= Task goal =
Reproduce every line of the listing exactly.

---- Information supplied

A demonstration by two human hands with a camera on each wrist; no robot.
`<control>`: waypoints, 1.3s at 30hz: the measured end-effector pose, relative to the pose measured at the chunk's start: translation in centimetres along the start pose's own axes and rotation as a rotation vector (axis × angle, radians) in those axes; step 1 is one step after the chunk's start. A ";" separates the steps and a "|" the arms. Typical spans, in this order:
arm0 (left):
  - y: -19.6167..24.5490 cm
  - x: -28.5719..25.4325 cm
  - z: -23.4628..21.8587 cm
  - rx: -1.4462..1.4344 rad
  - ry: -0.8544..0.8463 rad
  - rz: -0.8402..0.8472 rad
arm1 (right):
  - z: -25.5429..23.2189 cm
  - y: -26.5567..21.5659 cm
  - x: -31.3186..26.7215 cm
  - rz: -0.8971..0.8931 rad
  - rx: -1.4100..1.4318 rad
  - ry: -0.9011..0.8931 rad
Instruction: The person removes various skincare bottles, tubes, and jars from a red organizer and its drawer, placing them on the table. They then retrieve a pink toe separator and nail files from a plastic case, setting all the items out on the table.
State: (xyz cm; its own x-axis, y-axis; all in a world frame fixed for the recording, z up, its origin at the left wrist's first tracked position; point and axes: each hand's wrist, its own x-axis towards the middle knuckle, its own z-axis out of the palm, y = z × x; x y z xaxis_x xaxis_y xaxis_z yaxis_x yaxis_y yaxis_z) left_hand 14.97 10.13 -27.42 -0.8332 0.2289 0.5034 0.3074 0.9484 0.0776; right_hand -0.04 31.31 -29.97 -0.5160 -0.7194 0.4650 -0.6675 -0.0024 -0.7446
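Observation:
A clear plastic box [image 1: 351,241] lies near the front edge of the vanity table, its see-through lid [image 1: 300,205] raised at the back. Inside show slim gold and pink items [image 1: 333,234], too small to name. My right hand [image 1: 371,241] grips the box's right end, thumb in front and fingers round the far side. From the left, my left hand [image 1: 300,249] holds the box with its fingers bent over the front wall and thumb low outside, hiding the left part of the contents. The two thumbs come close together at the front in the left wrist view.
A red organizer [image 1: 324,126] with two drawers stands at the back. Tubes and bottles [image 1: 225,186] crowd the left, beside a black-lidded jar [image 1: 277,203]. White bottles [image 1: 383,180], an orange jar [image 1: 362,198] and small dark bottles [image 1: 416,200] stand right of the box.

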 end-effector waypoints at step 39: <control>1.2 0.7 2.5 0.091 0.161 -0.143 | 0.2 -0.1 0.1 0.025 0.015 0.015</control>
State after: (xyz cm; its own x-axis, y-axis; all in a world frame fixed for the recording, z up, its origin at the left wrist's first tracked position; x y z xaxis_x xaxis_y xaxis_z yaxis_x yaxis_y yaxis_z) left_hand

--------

= Solution to the problem =
A demonstration by two human hands with a camera on each wrist; no robot.
`<control>`: waypoints, 1.3s at 30hz: the measured end-effector pose, relative to the pose measured at the chunk's start: translation in centimetres along the start pose's own axes and rotation as a rotation vector (axis × angle, radians) in those axes; step 1 is one step after the chunk's start. A ";" separates the steps and a "|" the arms. Typical spans, in this order:
arm0 (left):
  - y: -19.6167..24.5490 cm
  - x: -28.5719..25.4325 cm
  - z: -23.4628..21.8587 cm
  - rx: -1.4462..1.4344 rad
  - ry: -0.8544..0.8463 rad
  - rz: -0.8402..0.8472 rad
arm1 (right):
  - z: -25.5429..23.2189 cm
  - y: -26.5567..21.5659 cm
  - x: -31.3186..26.7215 cm
  - rz: -0.8971..0.8931 rad
  - rx: -1.4100..1.4318 rad
  - ry: -0.9011..0.8931 rad
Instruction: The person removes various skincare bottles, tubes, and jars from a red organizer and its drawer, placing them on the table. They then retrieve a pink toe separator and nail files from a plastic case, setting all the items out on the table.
State: (xyz cm; its own x-axis, y-axis; all in a world frame fixed for the recording, z up, its origin at the left wrist's first tracked position; point and axes: each hand's wrist, its own x-axis towards the middle knuckle, its own z-axis out of the palm, y = z × x; x y z xaxis_x xaxis_y xaxis_z yaxis_x yaxis_y yaxis_z) left_hand 14.97 10.13 -27.42 -0.8332 0.2289 0.5034 0.3074 0.9484 0.0776; right_hand -0.04 31.31 -29.97 -0.5160 -0.7194 0.4650 -0.6675 -0.0024 -0.7446
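Observation:
A clear plastic box [image 1: 351,241] lies near the front edge of the vanity table, its see-through lid [image 1: 300,205] raised at the back. Inside show slim gold and pink items [image 1: 333,234], too small to name. My right hand [image 1: 371,241] grips the box's right end, thumb in front and fingers round the far side. From the left, my left hand [image 1: 300,249] holds the box with its fingers bent over the front wall and thumb low outside, hiding the left part of the contents. The two thumbs come close together at the front in the left wrist view.
A red organizer [image 1: 324,126] with two drawers stands at the back. Tubes and bottles [image 1: 225,186] crowd the left, beside a black-lidded jar [image 1: 277,203]. White bottles [image 1: 383,180], an orange jar [image 1: 362,198] and small dark bottles [image 1: 416,200] stand right of the box.
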
 end-effector waypoints at step 39: <control>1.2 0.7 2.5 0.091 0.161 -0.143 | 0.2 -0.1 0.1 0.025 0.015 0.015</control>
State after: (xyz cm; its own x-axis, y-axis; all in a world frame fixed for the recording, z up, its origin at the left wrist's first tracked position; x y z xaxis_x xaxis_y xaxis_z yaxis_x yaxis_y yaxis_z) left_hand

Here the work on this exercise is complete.